Youth authorities have called for students to receive porn education at school, following research showing most kids have viewed explicit content online by the age of 11.
Research also reveals 92 per cent of boys and 61 per cent of girls aged between 13 and 16 have been exposed to pornography online.
For 84 per cent of boys and 60 per cent of girls that exposure was accidental; the result of web pop-ups, a misspelled word in a search engine or even innocent searches for information about games and animals.
Educators have warned the portrayal of women in pornographic films could play a role in shaping children's views on sex and male-female relationships.
Leading pornography researcher Marree Crabbe yesterday said porn films gave "really unhealthy messages" about how women should be treated and what they enjoyed as part of sex.
Research from 2010 into the content of best-selling porn films showed 88 per cent of scenes included physical aggression and 48 per cent of scenes included verbal aggression, Ms Crabbe said.
Almost 95 per cent of that aggression was targeted towards women, but in nearly every instance the women responded with either silence or an expression of pleasure.
"It's normalising particular sex acts that we know women in the real world not only don't enjoy, but may also find painful, humiliating and degrading," Ms Crabbe said.
"There's evidence pornography is shaping young people's sexual expectations and practices in a way which raises really serious questions."
Research showed the average age children first watched porn whether accidentally or deliberately was 11, she said.
Deakin University sex education expert Debbie Ollis said unfortunately exposure to pornography was part of "the reality of social life" for most children in 2012.
As such, it was vital students were given the skills to understand and critique what they were viewing online.
Ms Ollis said she had developed curriculum content and teaching resources for use in schools to help students understand what was wrong with pornography.
"Somehow, we've got to prepare them to be able to deconstruct and understand what they're seeing and to realise that most of those images aren't the reality of life," she said.

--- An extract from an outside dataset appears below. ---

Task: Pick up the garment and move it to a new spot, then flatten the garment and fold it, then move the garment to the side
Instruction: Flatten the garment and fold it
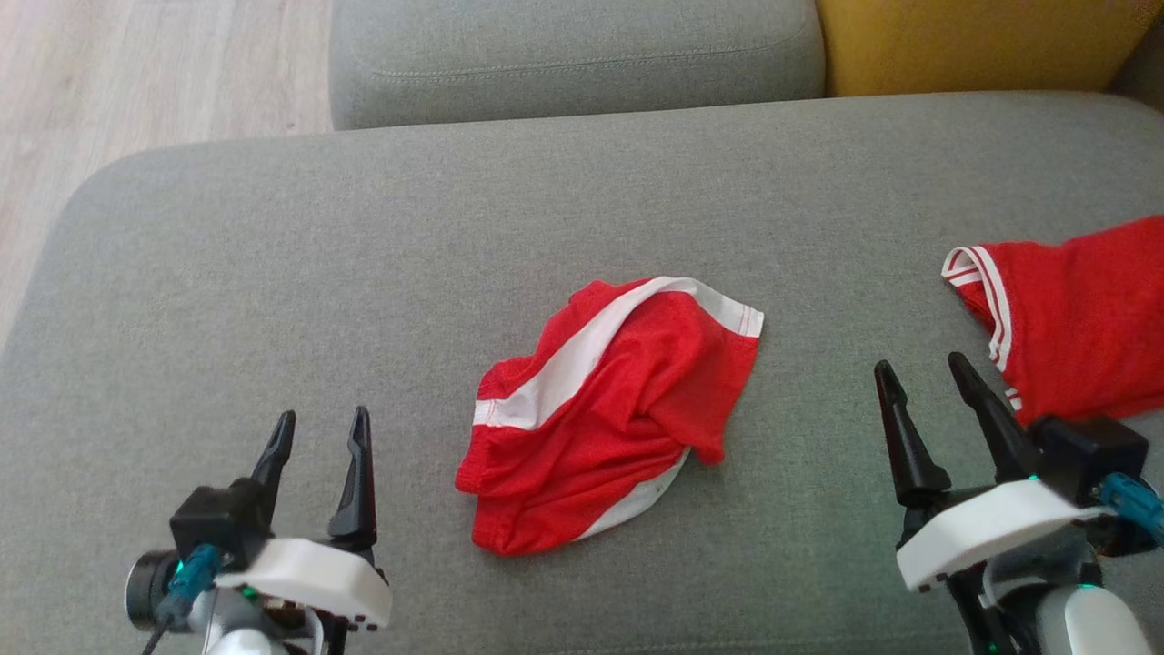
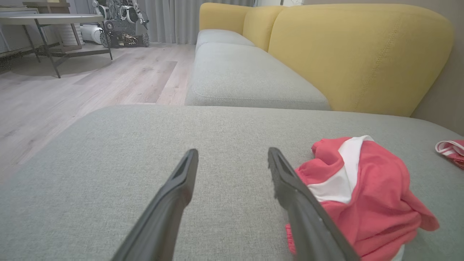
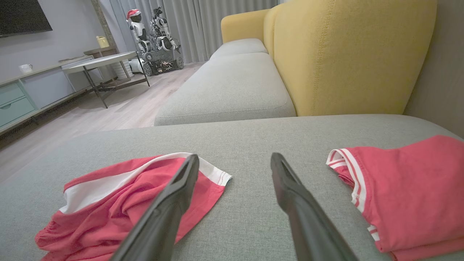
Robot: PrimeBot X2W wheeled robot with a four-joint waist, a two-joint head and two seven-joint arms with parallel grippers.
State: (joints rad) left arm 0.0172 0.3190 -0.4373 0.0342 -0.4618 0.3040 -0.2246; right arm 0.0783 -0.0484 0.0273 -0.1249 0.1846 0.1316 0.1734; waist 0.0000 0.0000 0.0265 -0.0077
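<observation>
Two grippers sit low in the head view and neither holds anything: the left gripper (image 1: 325, 412) is at the lower left and the right gripper (image 1: 921, 362) at the lower right. Each has its dark fingers spread wide, pointing up the frame over bare grey fabric. Between them, at the centre of the frame and apart from both, the garment (image 1: 618, 409) lies in a crumpled heap on the grey sofa seat (image 1: 273, 255). It is red mesh cloth with a broad white band, bunched and lapped over itself, one corner reaching toward the upper right. In the left wrist view it sits just right of that gripper's fingers; in the right wrist view it lies at the lower left. A second red garment (image 1: 1082, 318) with white-striped trim lies at the right edge of the head view, near the right gripper, and looks flatter and neater. Past the seat, a yellow backrest (image 1: 973, 45) shows at the upper right and pale wooden floor (image 1: 136, 73) at the upper left. The task appears to be at its very start: the crumpled garment is not yet grasped, so lifting, moving, flattening, folding and setting it aside all remain.
</observation>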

"The internet is being used as a sex education tool without the expertise of an educator or more appropriate content to teach kids about intimacy, about desire, about safety, all those sort of issues."
Ms Crabbe said pornography was marketed so aggressively on the internet, it was easy for young people to be exposed to explicit content unintentionally.
Geelong families keen to learn the best way to talk about sex and pornography with their children are invited to attend a special forum at Skilled Stadium on Thursday. The Let's Talk About Sex forum is relevant to parents of children in grades 5 to year 8. The forum starts at 7pm.